In 1993, Pepco was served with Amended Complaints filed in the state Circuit Courts of Prince George’s County, Baltimore City and Baltimore County, Maryland in separate ongoing, consolidated proceedings known as “In re: Personal Injury Asbestos Case.” Pepco and other corporate entities were brought into these cases on a theory of premises liability. Under this theory, the plaintiffs argued that Pepco was negligent in not providing a safe work environment for employees or its contractors, who allegedly were exposed to asbestos while working on Pepco’s property. Initially, a total of approximately 448 individual plaintiffs added Pepco to their complaints. While the pleadings are not entirely clear, it appears that each plaintiff sought $2 million in compensatory damages and $4 million in punitive damages from each defendant.

Since the initial filings in 1993, additional individual suits have been filed against Pepco, and significant numbers of cases have been dismissed. As a result of two motions to dismiss, numerous hearings and meetings and one motion for summary judgment, Pepco has had approximately 400 of these cases successfully dismissed with prejudice, either voluntarily by the plaintiff or by the court. As of June 30, 2011, there are approximately 180 cases still pending against Pepco in the State Courts of Maryland, of which approximately 90 cases were filed after December 19, 2000, and were tendered to Mirant Corporation (Mirant) for defense and indemnification in connection with the sale by Pepco of its generation assets to Mirant in 2000.

While the aggregate amount of monetary damages sought in the remaining suits (excluding those tendered to Mirant) is approximately $360 million, Pepco believes the amounts claimed by the remaining plaintiffs are greatly exaggerated. The amount of total liability, if any, and any related insurance recovery cannot be determined at this time; however, based on information and relevant circumstances known at this time, Pepco does not believe these suits will have a material adverse effect on its financial condition, results of operations or cash flows. However, if an unfavorable decision were rendered against Pepco, it could have a material adverse effect on Pepco’s financial condition, results of operations and cash flows.

Environmental Litigation

Pepco is subject to regulation by various federal, regional, state, and local authorities with respect to the environmental effects of its operations, including air and water quality control, solid and hazardous waste disposal, and limitations on land use.
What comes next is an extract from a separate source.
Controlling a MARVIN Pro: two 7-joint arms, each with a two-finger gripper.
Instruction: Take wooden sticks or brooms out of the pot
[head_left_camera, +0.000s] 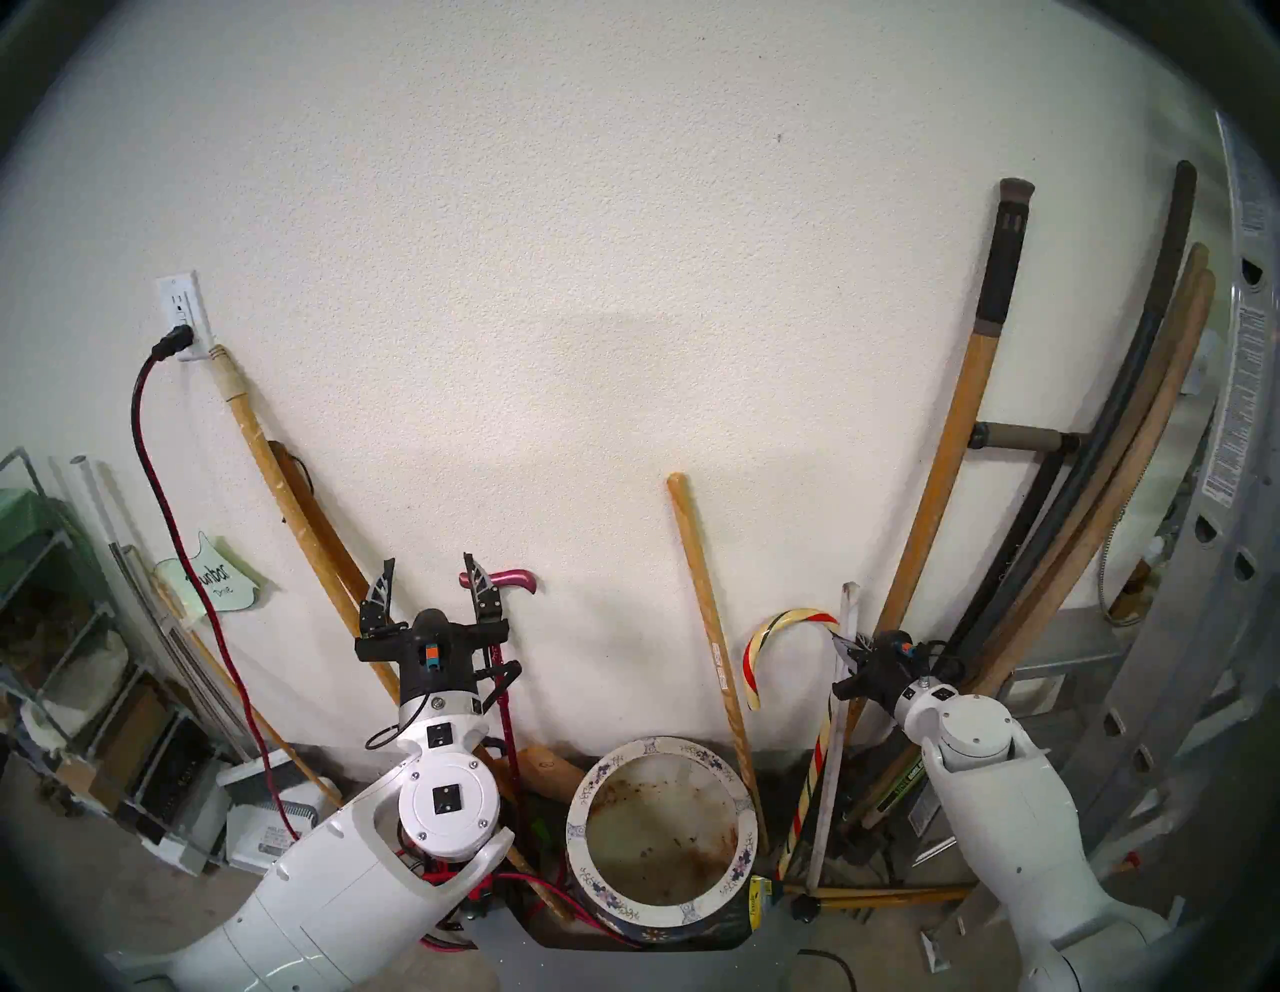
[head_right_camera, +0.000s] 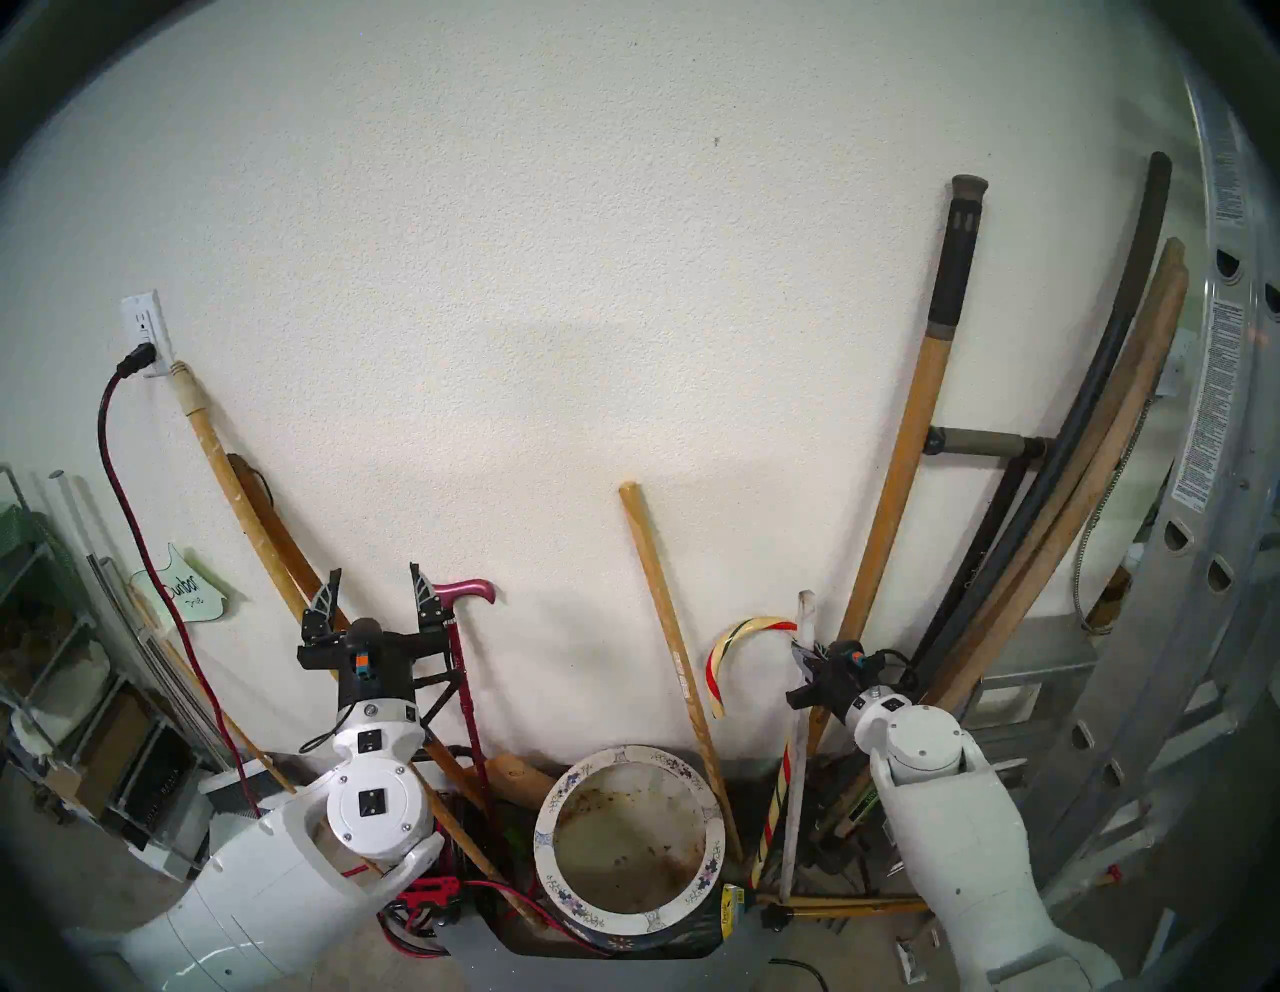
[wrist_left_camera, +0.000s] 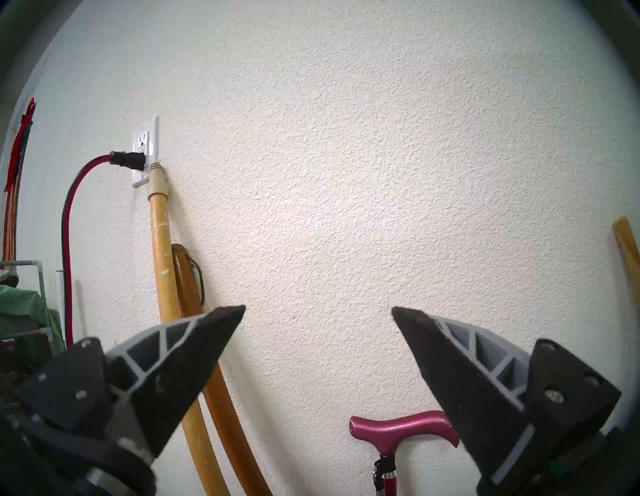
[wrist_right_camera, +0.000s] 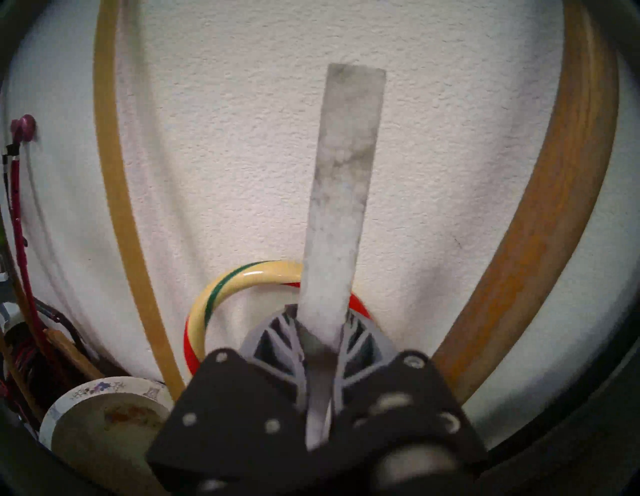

In addition, federal and state statutes authorize governmental agencies to compel responsible parties to clean up certain abandoned or unremediated hazardous waste sites. Pepco may incur costs to clean up currently or formerly owned facilities or sites found to be contaminated, as well as other facilities or sites that may have been contaminated due to past disposal practices. Although penalties assessed for violations of environmental laws and regulations are not recoverable from Pepco’s customers, environmental clean-up costs incurred by it would be included in its cost of service for ratemaking purposes.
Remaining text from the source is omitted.